▶ **Data in this exercise**
☆ ☆ ☆ ☆ ☆

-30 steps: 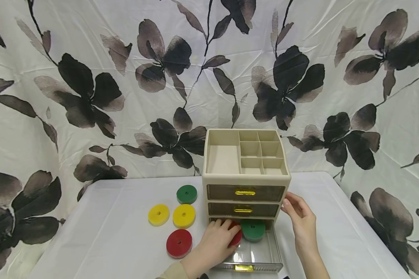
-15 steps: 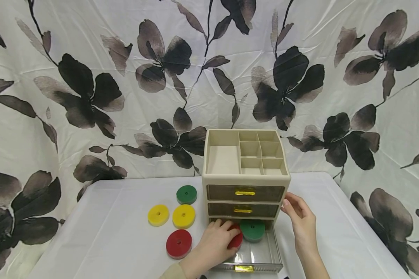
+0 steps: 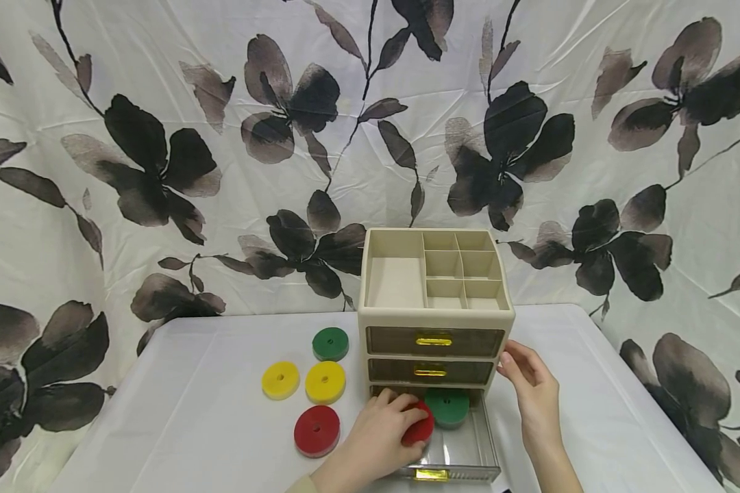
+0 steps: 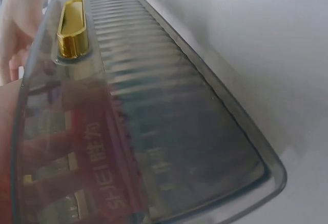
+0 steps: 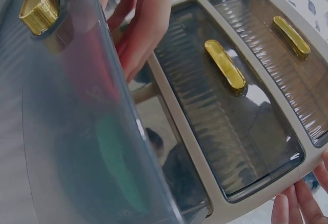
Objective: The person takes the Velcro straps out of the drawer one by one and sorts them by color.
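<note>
My left hand [image 3: 382, 433] reaches into the pulled-out bottom drawer [image 3: 459, 452] and grips a red tape roll [image 3: 421, 426]. Behind the roll's right side, a green tape roll [image 3: 449, 409] lies in the same drawer. In the left wrist view, the red roll [image 4: 97, 157] shows through the smoky clear drawer front, with white lettering on it. My right hand [image 3: 535, 397] is at the right side of the beige drawer cabinet [image 3: 434, 313], fingertips touching its edge. In the right wrist view, the left hand's fingers [image 5: 148, 24] bend down behind the drawer front.
Left of the cabinet lie a green roll [image 3: 329, 344], two yellow rolls, one the left yellow roll [image 3: 280, 380], and another red roll [image 3: 317, 431]. Two upper drawers, with gold handles, are closed. The cabinet top has several open compartments. A floral cloth [image 3: 222, 171] hangs behind the table.
The left hand and the red roll have shifted slightly right within the drawer, and more of the roll shows. The right hand stays at the cabinet's side.
</note>
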A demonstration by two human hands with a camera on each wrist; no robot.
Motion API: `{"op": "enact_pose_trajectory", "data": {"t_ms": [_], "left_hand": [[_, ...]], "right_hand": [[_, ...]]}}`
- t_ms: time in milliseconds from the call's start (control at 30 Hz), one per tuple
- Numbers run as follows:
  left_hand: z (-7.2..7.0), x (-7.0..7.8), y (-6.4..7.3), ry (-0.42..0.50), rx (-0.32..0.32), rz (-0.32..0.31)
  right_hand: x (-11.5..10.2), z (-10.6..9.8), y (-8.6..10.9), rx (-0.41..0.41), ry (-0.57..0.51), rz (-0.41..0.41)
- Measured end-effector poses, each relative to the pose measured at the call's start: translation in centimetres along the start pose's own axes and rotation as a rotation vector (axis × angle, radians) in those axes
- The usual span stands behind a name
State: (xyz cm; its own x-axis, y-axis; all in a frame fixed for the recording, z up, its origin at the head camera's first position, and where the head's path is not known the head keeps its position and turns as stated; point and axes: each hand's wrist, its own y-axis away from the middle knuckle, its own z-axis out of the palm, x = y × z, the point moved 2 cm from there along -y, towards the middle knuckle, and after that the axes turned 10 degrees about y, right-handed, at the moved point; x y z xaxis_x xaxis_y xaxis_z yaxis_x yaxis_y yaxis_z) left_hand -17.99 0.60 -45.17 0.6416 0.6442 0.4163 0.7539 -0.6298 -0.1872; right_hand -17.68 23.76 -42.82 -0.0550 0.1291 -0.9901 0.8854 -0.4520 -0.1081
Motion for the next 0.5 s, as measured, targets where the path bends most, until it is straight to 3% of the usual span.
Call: {"op": "enact_pose_trajectory", "data": {"t_ms": [367, 500], "left_hand": [[-0.5, 0.5, 1.6, 0.077, 0.091, 0.005], [-0.7, 0.7, 2.0, 0.109, 0.098, -0.009]], "right_hand": [[-0.1, 0.0, 0.0, 0.000, 0.006, 0.008], [-0.1, 0.0, 0.0, 0.001, 0.002, 0.009]]}}
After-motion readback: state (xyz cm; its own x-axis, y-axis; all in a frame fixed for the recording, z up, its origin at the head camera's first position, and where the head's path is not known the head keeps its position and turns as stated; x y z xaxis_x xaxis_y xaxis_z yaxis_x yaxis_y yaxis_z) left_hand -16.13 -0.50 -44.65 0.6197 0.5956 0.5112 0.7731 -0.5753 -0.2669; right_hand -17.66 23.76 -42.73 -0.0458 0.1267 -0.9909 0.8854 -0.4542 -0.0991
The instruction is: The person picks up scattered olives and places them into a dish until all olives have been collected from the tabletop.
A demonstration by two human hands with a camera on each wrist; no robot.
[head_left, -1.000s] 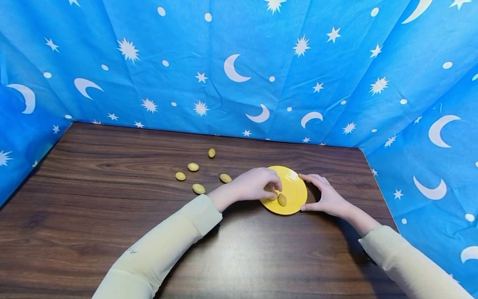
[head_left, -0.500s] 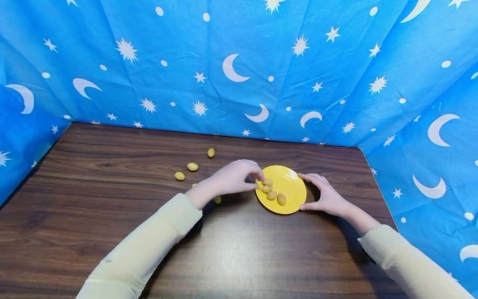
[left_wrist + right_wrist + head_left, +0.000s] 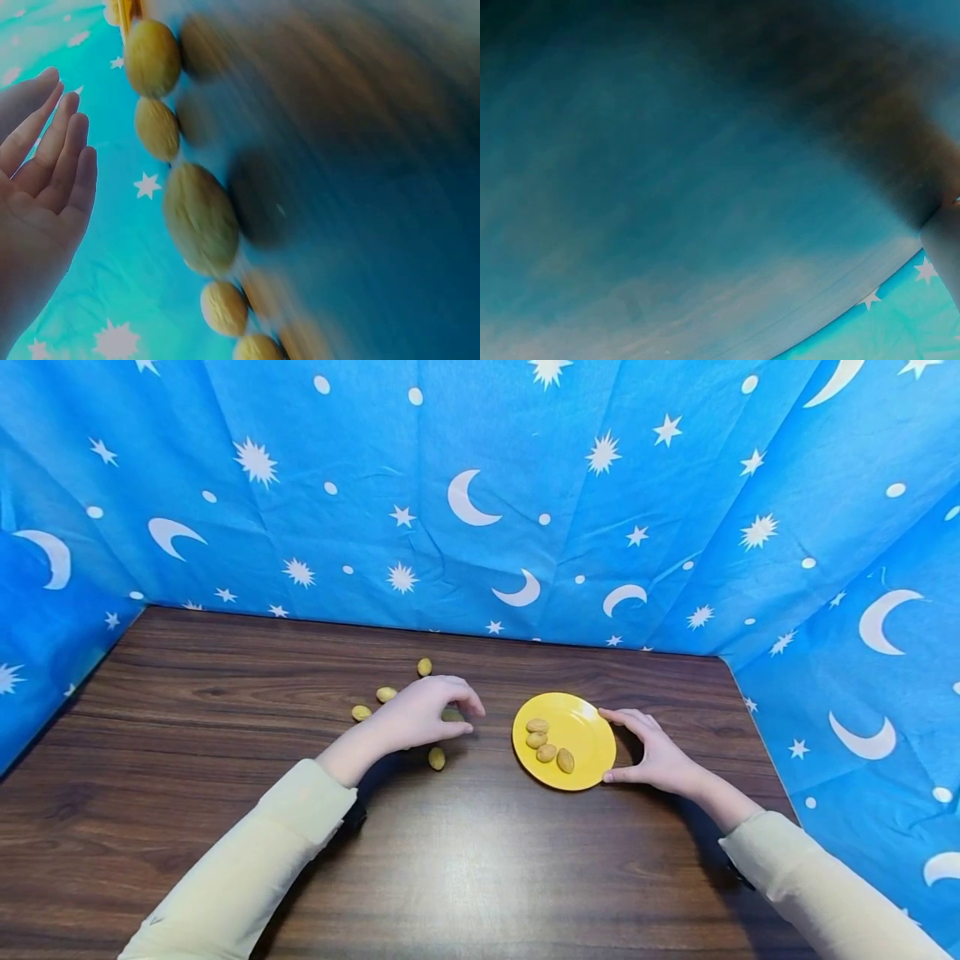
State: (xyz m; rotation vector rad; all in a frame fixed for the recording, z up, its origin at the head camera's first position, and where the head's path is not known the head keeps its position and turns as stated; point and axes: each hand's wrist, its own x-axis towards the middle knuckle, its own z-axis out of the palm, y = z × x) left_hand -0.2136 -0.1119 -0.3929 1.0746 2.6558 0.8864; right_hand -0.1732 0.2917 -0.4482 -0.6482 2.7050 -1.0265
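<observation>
My left hand [image 3: 420,714] hovers over the loose oval yellow-brown nuts, thumb and fingers parted. Past its thumb one nut [image 3: 452,716] shows partly, shaded under the palm. In the left wrist view the left hand [image 3: 45,172] has straight fingers and nothing in it, beside a row of nuts [image 3: 201,217]. At the right side of a small round yellow plate [image 3: 592,727], my right hand [image 3: 656,756] holds the rim between thumb and fingertips. Several ridged oval nuts [image 3: 537,739] lie on the plate's left and front part. The right wrist view shows mostly blurred tabletop.
More loose nuts [image 3: 362,713] lie left of the left hand, one nut [image 3: 424,667] behind it and another nut [image 3: 437,758] in front. The dark wooden table [image 3: 480,860] meets a blue cloth [image 3: 390,460] with white moons and stars at its back and sides.
My left hand has left the plate and moved left over the loose nuts. Several nuts on the plate have come into view. The right hand has stayed at the plate's rim.
</observation>
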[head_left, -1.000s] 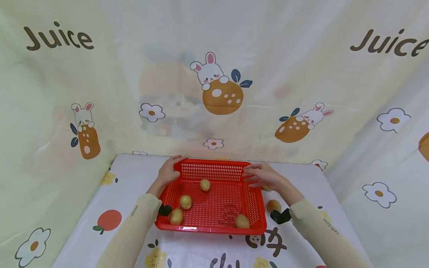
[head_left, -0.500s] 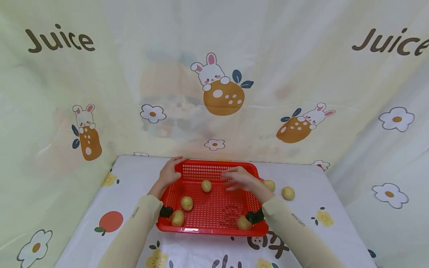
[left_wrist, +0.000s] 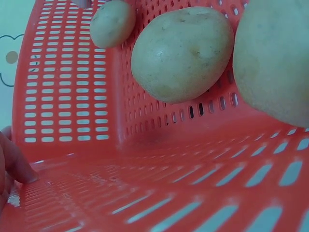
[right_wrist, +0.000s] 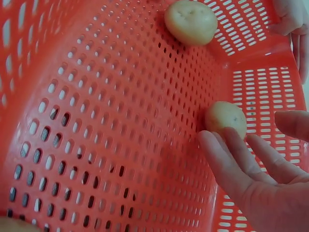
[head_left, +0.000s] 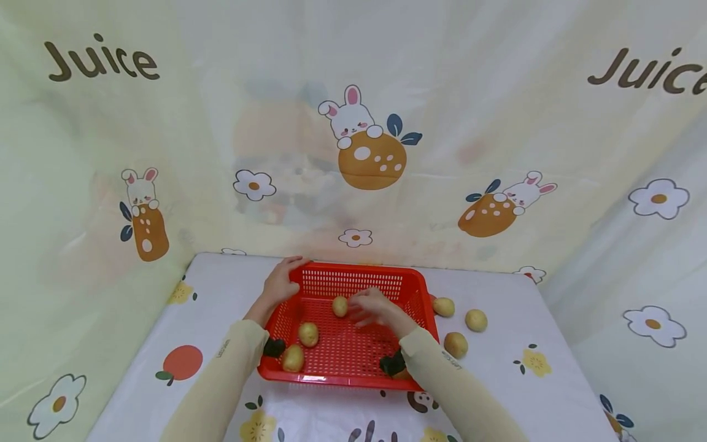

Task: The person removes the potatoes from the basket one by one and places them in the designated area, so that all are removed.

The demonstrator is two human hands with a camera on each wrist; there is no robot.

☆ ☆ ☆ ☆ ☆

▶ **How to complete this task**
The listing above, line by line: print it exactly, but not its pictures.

▶ **Finished task**
-30 steps: 
-15 steps: 
+0 steps: 
+0 steps: 
+0 steps: 
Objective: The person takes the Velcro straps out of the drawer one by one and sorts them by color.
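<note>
My left hand [image 3: 382, 433] reaches into the pulled-out bottom drawer [image 3: 459, 452] and grips a red tape roll [image 3: 421, 426]. Behind the roll's right side, a green tape roll [image 3: 449, 409] lies in the same drawer. In the left wrist view, the red roll [image 4: 97, 157] shows through the smoky clear drawer front, with white lettering on it. My right hand [image 3: 535, 397] is at the right side of the beige drawer cabinet [image 3: 434, 313], fingertips touching its edge. In the right wrist view, the left hand's fingers [image 5: 148, 24] bend down behind the drawer front.
Left of the cabinet lie a green roll [image 3: 329, 344], two yellow rolls, one the left yellow roll [image 3: 280, 380], and another red roll [image 3: 317, 431]. Two upper drawers, with gold handles, are closed. The cabinet top has several open compartments. A floral cloth [image 3: 222, 171] hangs behind the table.
The left hand and the red roll have shifted slightly right within the drawer, and more of the roll shows. The right hand stays at the cabinet's side.
</note>
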A demonstration by two human hands with a camera on each wrist; no robot.
Motion API: `{"op": "enact_pose_trajectory", "data": {"t_ms": [_], "left_hand": [[_, ...]], "right_hand": [[_, ...]]}}`
- t_ms: time in milliseconds from the call's start (control at 30 Hz), one per tuple
- Numbers run as follows:
  left_hand: z (-7.2..7.0), x (-7.0..7.8), y (-6.4..7.3), ry (-0.42..0.50), rx (-0.32..0.32), rz (-0.32..0.31)
  right_hand: x (-11.5..10.2), z (-10.6..9.8), y (-8.6..10.9), rx (-0.41..0.41), ry (-0.57..0.51), rz (-0.41..0.41)
- Measured end-effector poses, each relative to the pose measured at the call's start: translation in centimetres along the start pose's own axes and rotation as a rotation vector (axis × angle, radians) in those axes
- The usual span stands behind a name
State: (xyz cm; its own x-axis, y-axis; all in a frame fixed for the recording, z up, its origin at the head camera's first position, and where the head's path is not known the head keeps its position and turns as stated; point and axes: each hand's wrist, its own y-axis away from the middle knuckle, its own z-axis out of the palm, x = y × z, the point moved 2 cm from there along -y, towards the middle knuckle, and after that the axes turned 10 degrees about y, right-handed, at the moved point; x y z xaxis_x xaxis_y xaxis_z yaxis_x yaxis_y yaxis_z) left_hand -17.99 0.60 -45.17 0.6416 0.6442 0.4163 0.7539 -0.6298 -0.1872; right_hand -17.68 23.76 -42.82 -0.0550 0.1291 -0.9901 0.8854 -0.4520 -0.1081
Motion for the next 0.5 s, as measured, targets where the path bends most, until it is straight to 3% of the usual span.
Call: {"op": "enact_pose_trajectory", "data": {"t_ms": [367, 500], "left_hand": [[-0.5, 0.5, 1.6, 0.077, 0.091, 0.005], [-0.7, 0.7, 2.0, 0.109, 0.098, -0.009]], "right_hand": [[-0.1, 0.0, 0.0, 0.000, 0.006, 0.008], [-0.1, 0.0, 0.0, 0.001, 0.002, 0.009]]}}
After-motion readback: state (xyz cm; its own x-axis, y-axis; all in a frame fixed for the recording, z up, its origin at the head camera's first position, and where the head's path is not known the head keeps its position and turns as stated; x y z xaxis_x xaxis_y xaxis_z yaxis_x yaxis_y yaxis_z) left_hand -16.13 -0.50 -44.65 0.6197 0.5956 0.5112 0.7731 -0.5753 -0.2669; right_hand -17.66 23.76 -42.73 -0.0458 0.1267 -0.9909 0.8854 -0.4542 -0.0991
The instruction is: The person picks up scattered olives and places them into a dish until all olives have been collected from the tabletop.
A demonstration by two human hands with a camera on each wrist; no robot.
[head_left, -1.000s] 
[head_left, -0.500s] 
[left_wrist + right_wrist + head_left, +0.000s] 
State: (xyz m; rotation vector rad; all in a frame fixed for the recording, z up, its origin at the head camera's first position, and where the head's path is not known the head keeps its position and turns as stated; point and axes: each hand's wrist, its own x-axis towards the middle knuckle, its own z-axis out of the palm, y = z × x) left_hand -0.2136 -0.1119 -0.3929 1.0746 2.6558 0.8864; right_hand -0.1732 0.2917 -0.4482 -0.6482 2.7050 -1.0265
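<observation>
My left hand [image 3: 420,714] hovers over the loose oval yellow-brown nuts, thumb and fingers parted. Past its thumb one nut [image 3: 452,716] shows partly, shaded under the palm. In the left wrist view the left hand [image 3: 45,172] has straight fingers and nothing in it, beside a row of nuts [image 3: 201,217]. At the right side of a small round yellow plate [image 3: 592,727], my right hand [image 3: 656,756] holds the rim between thumb and fingertips. Several ridged oval nuts [image 3: 537,739] lie on the plate's left and front part. The right wrist view shows mostly blurred tabletop.
More loose nuts [image 3: 362,713] lie left of the left hand, one nut [image 3: 424,667] behind it and another nut [image 3: 437,758] in front. The dark wooden table [image 3: 480,860] meets a blue cloth [image 3: 390,460] with white moons and stars at its back and sides.
My left hand has left the plate and moved left over the loose nuts. Several nuts on the plate have come into view. The right hand has stayed at the plate's rim.
</observation>
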[head_left, -1.000s] 
[head_left, -0.500s] 
[left_wrist, +0.000s] 
[right_wrist, +0.000s] 
[head_left, +0.000s] 

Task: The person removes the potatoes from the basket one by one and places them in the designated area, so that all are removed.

The demonstrator is two human hands with a camera on each wrist; there is no robot.

That is the complete answer to the exercise.